Incline Helping Improve Flat Bench

I have recently started to work on my barbell incline bench. It has always been a tough lift for me-never really trained it consistently, but after hitting a recent plateau on flat bench, decided to focus mainly on it. My question is, what has been your guys experience with carry over from your incline to flat bench?

[quote]RUHLFAN wrote:
I have recently started to work on my barbell incline bench. It has always been a tough lift for me-never really trained it consistently, but after hitting a recent plateau on flat bench, decided to focus mainly on it. My question is, what has been your guys experience with carry over from your incline to flat bench?[/quote]

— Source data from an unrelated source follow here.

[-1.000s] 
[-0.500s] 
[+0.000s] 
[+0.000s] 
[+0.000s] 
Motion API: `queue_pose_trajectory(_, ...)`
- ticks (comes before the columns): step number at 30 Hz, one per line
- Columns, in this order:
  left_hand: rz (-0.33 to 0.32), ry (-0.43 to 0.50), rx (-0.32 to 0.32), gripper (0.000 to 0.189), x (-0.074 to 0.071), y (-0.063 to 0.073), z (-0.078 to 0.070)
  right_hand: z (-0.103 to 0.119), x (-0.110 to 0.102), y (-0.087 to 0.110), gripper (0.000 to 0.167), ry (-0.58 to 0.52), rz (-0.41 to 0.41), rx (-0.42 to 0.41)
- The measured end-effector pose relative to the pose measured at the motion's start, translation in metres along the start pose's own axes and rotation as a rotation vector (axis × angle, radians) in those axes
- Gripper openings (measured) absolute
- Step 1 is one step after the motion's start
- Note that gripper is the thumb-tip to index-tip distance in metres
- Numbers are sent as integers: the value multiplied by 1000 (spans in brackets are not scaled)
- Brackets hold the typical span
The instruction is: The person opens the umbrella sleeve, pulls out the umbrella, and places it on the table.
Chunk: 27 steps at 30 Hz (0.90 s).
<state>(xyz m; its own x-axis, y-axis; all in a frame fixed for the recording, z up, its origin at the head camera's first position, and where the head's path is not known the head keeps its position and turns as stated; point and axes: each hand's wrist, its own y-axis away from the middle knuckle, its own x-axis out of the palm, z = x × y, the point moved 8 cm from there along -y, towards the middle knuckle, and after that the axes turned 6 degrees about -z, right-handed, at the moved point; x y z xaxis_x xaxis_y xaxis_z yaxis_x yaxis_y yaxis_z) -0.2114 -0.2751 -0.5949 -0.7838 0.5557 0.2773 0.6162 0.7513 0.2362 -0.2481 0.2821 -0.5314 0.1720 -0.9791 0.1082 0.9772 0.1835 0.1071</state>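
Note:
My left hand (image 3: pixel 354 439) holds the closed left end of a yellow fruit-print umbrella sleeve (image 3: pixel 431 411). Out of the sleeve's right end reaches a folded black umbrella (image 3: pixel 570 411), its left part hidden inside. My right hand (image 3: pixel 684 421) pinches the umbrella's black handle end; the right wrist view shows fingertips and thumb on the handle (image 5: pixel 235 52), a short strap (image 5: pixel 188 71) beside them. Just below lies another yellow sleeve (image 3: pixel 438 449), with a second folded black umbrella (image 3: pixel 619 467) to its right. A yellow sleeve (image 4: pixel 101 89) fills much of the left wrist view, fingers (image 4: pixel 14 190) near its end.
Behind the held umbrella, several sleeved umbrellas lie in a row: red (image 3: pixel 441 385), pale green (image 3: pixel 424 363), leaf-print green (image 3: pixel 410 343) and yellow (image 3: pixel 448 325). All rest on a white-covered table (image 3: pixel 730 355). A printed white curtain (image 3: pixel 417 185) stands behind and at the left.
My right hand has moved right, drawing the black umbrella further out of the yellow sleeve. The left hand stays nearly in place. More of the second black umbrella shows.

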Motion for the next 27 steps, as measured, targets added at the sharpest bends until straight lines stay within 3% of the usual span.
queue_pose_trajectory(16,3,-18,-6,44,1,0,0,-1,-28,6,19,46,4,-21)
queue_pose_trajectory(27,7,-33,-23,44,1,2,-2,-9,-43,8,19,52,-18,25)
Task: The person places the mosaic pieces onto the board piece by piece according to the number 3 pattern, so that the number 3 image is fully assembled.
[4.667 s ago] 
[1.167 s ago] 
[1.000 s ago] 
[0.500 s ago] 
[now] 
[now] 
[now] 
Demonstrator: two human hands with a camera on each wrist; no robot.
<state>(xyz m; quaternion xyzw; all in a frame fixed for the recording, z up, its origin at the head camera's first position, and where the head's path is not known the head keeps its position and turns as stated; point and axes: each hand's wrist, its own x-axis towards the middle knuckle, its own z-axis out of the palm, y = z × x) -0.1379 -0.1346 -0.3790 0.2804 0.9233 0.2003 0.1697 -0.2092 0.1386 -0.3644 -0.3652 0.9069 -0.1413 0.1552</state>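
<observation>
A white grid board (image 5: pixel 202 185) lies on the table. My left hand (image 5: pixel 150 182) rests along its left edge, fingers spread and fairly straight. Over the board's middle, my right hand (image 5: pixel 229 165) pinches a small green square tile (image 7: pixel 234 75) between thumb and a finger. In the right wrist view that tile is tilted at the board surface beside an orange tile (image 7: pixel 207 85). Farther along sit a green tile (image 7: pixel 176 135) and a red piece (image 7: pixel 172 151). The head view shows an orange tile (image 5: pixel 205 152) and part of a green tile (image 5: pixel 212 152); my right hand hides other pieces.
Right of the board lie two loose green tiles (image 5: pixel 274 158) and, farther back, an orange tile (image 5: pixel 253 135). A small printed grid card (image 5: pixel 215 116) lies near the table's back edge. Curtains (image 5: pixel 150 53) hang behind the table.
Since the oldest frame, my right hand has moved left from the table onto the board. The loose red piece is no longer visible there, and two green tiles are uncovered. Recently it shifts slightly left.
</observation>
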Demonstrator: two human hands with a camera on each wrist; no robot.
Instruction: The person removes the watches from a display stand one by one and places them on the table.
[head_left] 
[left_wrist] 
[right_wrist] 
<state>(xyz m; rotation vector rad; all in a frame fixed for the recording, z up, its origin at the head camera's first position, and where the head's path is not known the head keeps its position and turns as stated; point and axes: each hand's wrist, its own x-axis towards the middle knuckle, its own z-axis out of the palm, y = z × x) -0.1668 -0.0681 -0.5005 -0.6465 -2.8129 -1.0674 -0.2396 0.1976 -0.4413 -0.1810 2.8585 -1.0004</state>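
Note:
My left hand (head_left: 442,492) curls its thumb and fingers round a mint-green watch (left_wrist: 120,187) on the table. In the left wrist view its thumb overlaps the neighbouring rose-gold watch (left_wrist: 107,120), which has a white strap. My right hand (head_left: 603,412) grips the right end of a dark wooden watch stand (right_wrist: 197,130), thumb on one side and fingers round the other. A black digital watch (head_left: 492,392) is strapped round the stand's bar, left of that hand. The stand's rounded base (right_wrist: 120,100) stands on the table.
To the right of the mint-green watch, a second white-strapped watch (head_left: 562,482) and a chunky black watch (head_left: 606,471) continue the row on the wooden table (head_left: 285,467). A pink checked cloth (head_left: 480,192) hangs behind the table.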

I the past, I would usually switch things up - start with incline db for a few months, then switch to starting with flat. Worked out very well for me - flat bench has always been my weakest lift, but my numbers went up significantly. Of course, I wish I had also kept a log.

It helped me some. Probably the same as military press did. Look at this way. It couldn’t hurt your benching, so try it out and see.

i remember talking to a guy that works with alwyn cosgrove many years ago. he told me when i asked a similar question that there is a carryover of 15 degree in both directions for pressing. further than that and the gains begin to drop off rather quickly.

Inclines have always helped my flat bench. I feel like incline has more ROM than flat bench and helps my speed off the chest. Personally I like to do a lot of inclines as assistance work. Inclines, close grip inclines, incline JM press …

I had terrible luck with inclines, but all kinds of shoulder presses work great for me.

I’ve always preferred variety myself. I work chest two days per week. one day maybe flat bench and flies another day incline and dips or maybe decline and weighted push ups… Sometimes barbell sometimes dumbbell. I never really plateau and I definitely get stronger.

For me I have found military and closegrip to have great carryover. I feel inclines to be awkward.

YU

A couple of years ago I spent 8 weeks without doing traditional flat bench (pinky on rings) and focused on inclines on chest day and close grip (pointer on smooth) on arm day and got both up to 2 plates for sets of 6-8 weighing about 180. My first day back to regular benching I put up 3 plates. Before that my max was 285. Obviously worked for me.

I will say this for quite a while inclines always felt awkward to me, so I wouldn’t do them. One time though I finally figured out the proper groove for me and stuck with them and got a lot stronger on them. My bench was stuck at sub 300 for a few months but once I inclined 245x1 I benched 300 for the first time and it wasn’t hard.

Thanks for all your input guys! I guess it makes sense, train what youre weak at, and youll get stronger!

I get about zero carryover to my competition bench when my incline goes up. I hardly ever train it anymore unless it is for higher reps or with DB’s.

I’m with Storm - for a good 3-4 months ant one point I stoped flat BB benching and only Incline Benched with a BB. Got to 12-15 Rest-pause reps with 225 on that - went back to benching regularly, hadn’t moved AT ALL, in fact it had slightly decreased.

That was back when I was stuck at 250. Over the last 6 months Ive hammered the shit out of bench variations and close-grip and close-grip chain board presses and my bench is finally at the 290-310 mark. To each his own I guess…

Inclines never really helped me with flat just helped build my upper chest. Close grip, aheavy dose of tricep training, and pausing the bench an inch above bottom helped me.

I had never inclined in my life until a few months ago when I took a run at Thibideau’s HP Mass Program for 6 weeks. At the beginning of the program, my incline was something like 255x3 when I first started. By the end of the 6 weeks, it was 315x3.

Shortly thereafter I smashed a couple of bench PR’s, hitting 365, 375, and 385. I had been failing at 365 for much of the past year.

I think getting better at the incline helped a ton with that. Especially in keeping tight and tracking the bar path.

I certainly wouldn’t replace Bench with Incline, I’d add inclines after bench for a while then as Incline increased see if there is a related increase in bench.
My feeling is that if you substitute you may get stronger (in the area Inclines hit for you) while getting weaker on the actual bench.